On the weekend of August 26 and 27, Scotland will have the largest high-tech hunt in Loch-Ness. For the occasion it seems that hundreds of determined enthusiasts will participate, who will look for the mysterious creature that, according to legend, would live in the depths of the Scottish lake.
Volunteers from all over the world will arrive in the locality in what will be the largest lake patrol ever carried out. It has been 90 years since Aldie Mackay, manager of the Drumnadrochit hotel near the lake, burst into the hotel bar to announce to astonished guests that she had just sighted a 'water beast' in Loch Ness.
Thus was born the myth of a monster present in the depths of the famous Highland lake and the legend is still alive today. Scientists and amateur enthusiasts have tried to find evidence of a large fish such as a sturgeon in the 230m deep lake, or even a marine reptile, but without success.
The initiative was organized by the renovated Loch Ness Centre, in collaboration with the voluntary research group Loch Ness Exploration. And the expedition will use equipment never before seen at Loch Ness, including drones to produce thermal images of the water using infrared cameras, as well as a hydrophone to detect beeps below the loch's surface.
Nessie is a legendary creature that would live in Loch Ness, a lake in Scotland. There is no proof of the existence of the so-called monster and some photos that would portray him have proven to be false or are not considered particularly significant from a scientific point of view.
All research attempts have given negative results but the notoriety and charm of the legend they are such as to attract about a million tourists every year. The legend has had a vast media resonance over the years, inspiring the creation of feature films, television documentaries, fiction, comics, video games and merchandising.
Some sightings, in which the silhouette was confused, would also have occurred on land starting from 1930: around that year, some college students from Drumnadrochit told their professor that they had seen a truly extraordinary and frightening animal in the marshes bordering the bay of Urquhart in any case, all the reports have proved to be unreliable or blatantly false.
The myth of the creature that would live in the lake was born and developed in the 1930s. Starting in 1933, following the opening of a new road that ran along the shores of the lake, sightings began such as that of George Spicer on 22 July and then another from Arthur Grant, a motorcyclist, the following month.
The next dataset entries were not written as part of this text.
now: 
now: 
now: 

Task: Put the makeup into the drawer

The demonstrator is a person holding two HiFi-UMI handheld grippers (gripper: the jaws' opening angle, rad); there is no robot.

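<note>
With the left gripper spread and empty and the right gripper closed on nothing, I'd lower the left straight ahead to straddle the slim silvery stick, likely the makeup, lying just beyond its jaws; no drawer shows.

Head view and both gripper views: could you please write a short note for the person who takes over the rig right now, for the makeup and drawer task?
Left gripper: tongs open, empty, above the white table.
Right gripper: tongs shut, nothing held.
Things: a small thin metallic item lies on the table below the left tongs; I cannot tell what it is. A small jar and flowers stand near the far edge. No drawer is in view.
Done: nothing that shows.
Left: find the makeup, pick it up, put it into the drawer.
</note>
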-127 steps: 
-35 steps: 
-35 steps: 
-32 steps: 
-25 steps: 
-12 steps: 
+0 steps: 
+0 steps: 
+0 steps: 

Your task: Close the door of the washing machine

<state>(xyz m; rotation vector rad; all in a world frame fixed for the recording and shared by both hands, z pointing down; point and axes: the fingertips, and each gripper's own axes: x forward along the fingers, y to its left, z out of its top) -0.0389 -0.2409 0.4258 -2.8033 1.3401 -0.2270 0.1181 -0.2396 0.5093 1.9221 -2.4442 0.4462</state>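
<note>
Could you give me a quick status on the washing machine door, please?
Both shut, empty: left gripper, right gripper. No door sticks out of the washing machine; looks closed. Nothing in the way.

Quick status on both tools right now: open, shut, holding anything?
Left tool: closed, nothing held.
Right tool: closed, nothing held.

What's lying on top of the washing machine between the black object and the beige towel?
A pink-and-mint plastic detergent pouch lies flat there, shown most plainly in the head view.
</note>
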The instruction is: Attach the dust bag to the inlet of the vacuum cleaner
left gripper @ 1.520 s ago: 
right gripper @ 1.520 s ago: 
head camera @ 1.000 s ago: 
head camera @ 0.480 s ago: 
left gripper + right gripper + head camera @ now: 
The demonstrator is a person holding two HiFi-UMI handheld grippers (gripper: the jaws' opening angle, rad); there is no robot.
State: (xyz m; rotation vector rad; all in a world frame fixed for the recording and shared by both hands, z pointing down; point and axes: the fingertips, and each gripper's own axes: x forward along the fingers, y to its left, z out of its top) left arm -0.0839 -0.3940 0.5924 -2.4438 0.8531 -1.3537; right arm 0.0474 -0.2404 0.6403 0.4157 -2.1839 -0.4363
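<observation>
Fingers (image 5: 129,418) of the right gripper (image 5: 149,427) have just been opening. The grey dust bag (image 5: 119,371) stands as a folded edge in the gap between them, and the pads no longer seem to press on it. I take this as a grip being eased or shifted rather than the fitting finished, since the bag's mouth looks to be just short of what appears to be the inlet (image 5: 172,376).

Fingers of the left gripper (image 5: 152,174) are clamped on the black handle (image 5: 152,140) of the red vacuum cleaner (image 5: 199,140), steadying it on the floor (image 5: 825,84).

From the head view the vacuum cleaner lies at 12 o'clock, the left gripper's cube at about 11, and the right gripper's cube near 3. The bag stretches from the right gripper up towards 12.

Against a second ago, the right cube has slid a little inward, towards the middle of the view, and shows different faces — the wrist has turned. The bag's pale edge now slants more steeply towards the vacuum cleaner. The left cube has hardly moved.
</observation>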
George Spicer told the Inverness Courier that he and his wife had seen a prehistoric-looking animal that would have crossed the road near the lake. On 22 September 1933 the Inverness Courier reported that a strange animal had been sighted by Mr and Mrs MacKay, owners of a hotel in Drumnadrochit, a town on the lake shore, who had seen two strange humps emerging from the water.
In November 1933 the first photograph was taken by Hugh Gray where we see a long sinuous body swimming on the surface making the water boil around. According to some it was actually Gray's own Labrador retriever swimming towards the camera with a cane in its mouth. Researcher Roland Watson argued that a shape similar to an eel's head is visible on the right side of the photo.